*TASK:*
When the line containing "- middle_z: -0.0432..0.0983" is found in the data below, copy it and each line after it through the line containing "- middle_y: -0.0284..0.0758", exactly and with no others.

═══ INFORMATION SHOWN

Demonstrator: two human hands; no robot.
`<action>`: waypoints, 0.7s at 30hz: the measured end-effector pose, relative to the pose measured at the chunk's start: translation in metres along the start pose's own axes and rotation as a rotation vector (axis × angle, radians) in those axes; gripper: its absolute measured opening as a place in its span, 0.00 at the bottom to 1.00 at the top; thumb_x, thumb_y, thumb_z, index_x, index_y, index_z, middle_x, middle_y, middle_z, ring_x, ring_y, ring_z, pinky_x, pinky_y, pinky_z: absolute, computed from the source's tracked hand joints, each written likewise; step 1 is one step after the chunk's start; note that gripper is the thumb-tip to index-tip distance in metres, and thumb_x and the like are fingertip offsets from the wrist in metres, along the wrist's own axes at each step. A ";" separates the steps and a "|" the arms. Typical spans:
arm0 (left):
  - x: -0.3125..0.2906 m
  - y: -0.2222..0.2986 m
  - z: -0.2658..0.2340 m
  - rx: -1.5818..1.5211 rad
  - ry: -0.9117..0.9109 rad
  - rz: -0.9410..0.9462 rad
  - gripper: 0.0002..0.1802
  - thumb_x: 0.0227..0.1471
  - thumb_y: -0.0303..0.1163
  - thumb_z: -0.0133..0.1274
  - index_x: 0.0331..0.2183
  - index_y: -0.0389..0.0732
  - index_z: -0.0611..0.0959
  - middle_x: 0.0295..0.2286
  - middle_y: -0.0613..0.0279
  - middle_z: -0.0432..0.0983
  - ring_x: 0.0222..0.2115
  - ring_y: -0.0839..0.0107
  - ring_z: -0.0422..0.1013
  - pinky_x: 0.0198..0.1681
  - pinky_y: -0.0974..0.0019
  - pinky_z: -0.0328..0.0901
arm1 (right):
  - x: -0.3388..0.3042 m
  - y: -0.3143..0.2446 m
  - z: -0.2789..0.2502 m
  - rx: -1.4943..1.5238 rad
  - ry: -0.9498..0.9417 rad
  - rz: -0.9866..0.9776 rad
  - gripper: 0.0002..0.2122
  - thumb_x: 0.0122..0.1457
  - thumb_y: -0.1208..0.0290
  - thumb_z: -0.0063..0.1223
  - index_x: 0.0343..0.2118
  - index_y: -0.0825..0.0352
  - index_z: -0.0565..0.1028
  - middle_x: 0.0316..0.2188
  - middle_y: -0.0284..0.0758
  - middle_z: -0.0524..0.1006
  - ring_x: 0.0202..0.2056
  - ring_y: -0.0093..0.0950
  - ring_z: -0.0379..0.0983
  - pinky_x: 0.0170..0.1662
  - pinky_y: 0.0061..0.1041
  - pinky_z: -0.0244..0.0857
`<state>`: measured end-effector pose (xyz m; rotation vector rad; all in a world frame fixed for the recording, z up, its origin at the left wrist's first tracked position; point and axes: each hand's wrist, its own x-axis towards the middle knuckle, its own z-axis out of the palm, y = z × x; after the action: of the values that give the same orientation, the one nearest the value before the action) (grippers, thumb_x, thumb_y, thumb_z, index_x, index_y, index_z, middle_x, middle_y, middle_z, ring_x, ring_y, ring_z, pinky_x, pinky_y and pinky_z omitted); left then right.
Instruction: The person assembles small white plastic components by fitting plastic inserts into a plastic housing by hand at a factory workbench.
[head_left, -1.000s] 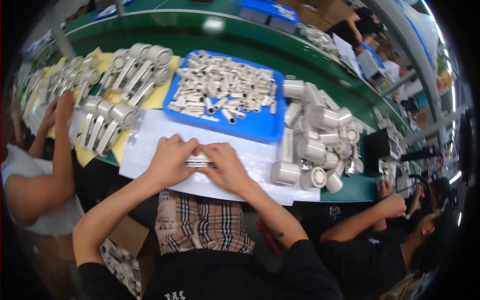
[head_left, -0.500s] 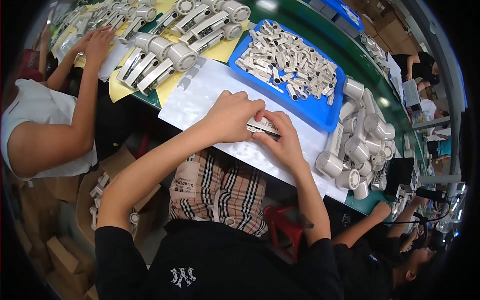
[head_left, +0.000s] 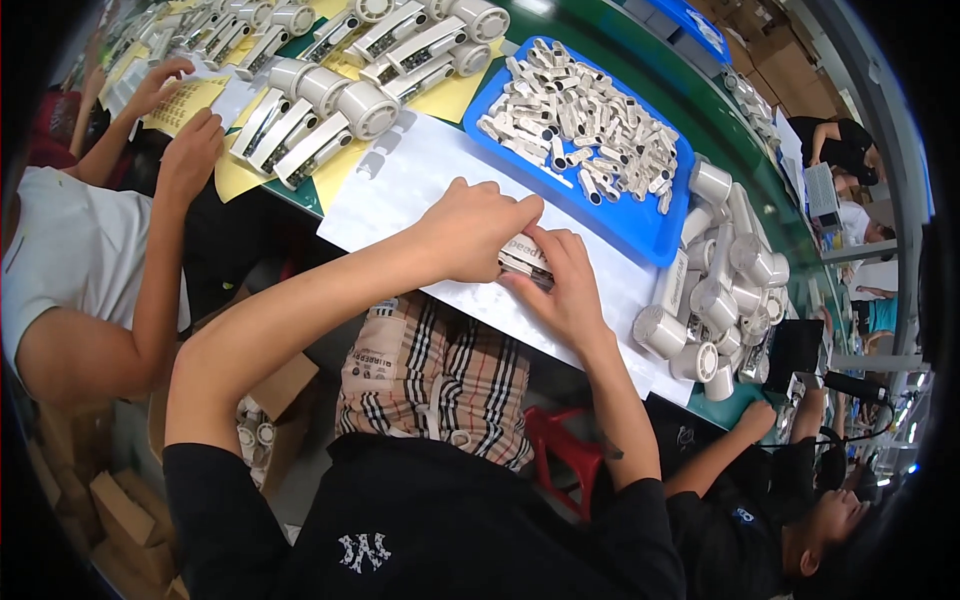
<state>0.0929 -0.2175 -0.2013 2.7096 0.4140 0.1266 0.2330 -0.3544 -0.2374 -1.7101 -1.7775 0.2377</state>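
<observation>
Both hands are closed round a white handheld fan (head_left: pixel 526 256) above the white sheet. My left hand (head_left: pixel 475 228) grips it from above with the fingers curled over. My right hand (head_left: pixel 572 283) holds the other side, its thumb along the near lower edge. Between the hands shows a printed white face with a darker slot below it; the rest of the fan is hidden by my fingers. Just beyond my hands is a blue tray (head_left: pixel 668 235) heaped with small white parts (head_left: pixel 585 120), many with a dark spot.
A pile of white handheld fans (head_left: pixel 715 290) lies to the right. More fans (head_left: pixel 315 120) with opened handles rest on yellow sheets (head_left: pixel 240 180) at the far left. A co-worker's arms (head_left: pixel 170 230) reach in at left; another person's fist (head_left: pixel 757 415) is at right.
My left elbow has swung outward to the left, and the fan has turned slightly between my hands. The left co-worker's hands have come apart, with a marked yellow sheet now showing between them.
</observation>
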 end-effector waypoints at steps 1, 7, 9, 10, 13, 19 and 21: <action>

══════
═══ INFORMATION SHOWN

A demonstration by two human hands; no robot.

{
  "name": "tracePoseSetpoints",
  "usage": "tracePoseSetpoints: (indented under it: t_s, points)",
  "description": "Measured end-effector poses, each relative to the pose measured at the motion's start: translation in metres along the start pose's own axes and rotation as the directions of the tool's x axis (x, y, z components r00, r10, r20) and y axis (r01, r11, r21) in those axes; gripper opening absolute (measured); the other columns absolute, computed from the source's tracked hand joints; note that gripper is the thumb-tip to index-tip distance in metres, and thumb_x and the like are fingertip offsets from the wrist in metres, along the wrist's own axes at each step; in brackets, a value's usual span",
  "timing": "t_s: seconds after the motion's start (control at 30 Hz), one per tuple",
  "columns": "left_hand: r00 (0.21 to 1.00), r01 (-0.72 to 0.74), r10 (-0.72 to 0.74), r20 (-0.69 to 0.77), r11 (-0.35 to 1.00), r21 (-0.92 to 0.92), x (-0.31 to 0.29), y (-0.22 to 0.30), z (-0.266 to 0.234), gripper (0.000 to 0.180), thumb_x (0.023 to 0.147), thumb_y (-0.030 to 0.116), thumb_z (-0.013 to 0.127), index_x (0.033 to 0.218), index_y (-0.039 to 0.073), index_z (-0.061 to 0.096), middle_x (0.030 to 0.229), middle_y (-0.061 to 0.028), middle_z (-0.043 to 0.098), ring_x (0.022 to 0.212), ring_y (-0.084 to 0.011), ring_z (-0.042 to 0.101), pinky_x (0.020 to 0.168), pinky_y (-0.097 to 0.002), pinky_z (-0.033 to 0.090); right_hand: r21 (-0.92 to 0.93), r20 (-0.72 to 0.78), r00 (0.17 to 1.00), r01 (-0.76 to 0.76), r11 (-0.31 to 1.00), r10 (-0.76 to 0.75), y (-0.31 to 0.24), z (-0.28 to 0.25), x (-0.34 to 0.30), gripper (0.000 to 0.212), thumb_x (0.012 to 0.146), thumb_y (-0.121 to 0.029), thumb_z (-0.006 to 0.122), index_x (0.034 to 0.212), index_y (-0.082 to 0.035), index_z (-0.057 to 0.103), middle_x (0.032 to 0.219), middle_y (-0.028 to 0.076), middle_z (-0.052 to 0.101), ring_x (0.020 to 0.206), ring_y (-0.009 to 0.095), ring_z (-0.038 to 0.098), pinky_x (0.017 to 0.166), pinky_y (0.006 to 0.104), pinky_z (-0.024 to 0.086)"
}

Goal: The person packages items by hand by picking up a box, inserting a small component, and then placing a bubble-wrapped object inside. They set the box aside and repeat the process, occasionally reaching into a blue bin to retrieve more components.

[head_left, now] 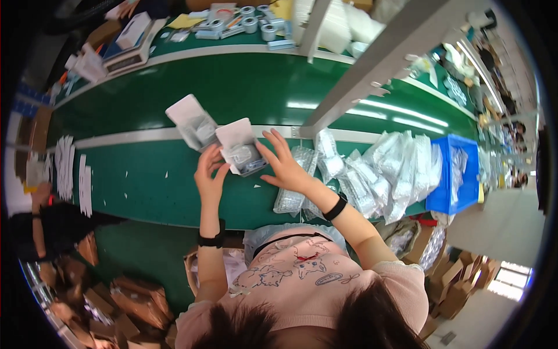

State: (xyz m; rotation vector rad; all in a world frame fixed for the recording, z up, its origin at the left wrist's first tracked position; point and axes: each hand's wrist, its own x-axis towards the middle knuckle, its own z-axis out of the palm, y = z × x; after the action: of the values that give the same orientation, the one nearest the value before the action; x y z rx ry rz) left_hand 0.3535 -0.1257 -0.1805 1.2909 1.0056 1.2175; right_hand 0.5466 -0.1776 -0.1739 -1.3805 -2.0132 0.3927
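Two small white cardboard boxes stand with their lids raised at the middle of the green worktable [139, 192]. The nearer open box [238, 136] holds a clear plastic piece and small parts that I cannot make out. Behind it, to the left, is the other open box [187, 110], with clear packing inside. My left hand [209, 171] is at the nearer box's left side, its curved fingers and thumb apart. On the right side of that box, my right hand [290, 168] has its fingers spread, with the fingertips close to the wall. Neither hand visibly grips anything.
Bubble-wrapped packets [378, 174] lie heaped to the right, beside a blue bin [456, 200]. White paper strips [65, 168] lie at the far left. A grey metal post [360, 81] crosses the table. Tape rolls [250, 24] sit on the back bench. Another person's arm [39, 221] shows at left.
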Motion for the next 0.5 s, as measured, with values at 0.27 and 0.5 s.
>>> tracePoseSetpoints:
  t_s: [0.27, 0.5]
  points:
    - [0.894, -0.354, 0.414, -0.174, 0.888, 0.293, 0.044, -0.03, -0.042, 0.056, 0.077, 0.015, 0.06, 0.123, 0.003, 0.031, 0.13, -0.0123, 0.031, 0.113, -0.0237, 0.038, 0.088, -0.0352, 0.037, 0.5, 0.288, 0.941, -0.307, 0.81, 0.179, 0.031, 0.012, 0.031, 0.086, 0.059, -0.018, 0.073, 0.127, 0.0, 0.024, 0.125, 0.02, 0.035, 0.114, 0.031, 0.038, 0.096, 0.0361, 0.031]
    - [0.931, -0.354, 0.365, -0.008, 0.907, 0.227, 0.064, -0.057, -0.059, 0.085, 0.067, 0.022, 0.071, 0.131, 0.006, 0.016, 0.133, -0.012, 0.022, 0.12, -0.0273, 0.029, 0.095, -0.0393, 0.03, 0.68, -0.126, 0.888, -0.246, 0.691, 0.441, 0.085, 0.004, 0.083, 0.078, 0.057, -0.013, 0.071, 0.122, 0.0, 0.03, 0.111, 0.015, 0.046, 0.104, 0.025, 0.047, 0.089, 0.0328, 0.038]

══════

*RESULT OF THIS EXERCISE:*
  - middle_z: -0.0432..0.0983
  - ring_x: 0.0222..0.2115
  - ring_y: -0.0839..0.0107
  - ring_z: -0.0422..0.1013
  - pinky_x: 0.0198..0.1681
  - pinky_y: -0.0974..0.0019
  - pinky_z: -0.0328..0.0901
arm1 (right):
  - x: -0.3388..0.3042 m
  - y: -0.3143..0.2446 m
  - z: -0.2789..0.2502 m
  - rx: -1.4943..1.5238 rad
  - ry: -0.9498..0.9417 rad
  - rz: -0.9866..0.9776 rad
  - gripper: 0.0002..0.2122
  - thumb_x: 0.0122..0.1457
  - thumb_y: -0.1208..0.0290
  - thumb_z: -0.0063..0.1223
  - index_x: 0.0343..0.2118
  - index_y: -0.0825..0.0352
  - index_z: -0.0565..0.1028
  - middle_x: 0.0316..0.2188
  - middle_y: -0.0284..0.0758

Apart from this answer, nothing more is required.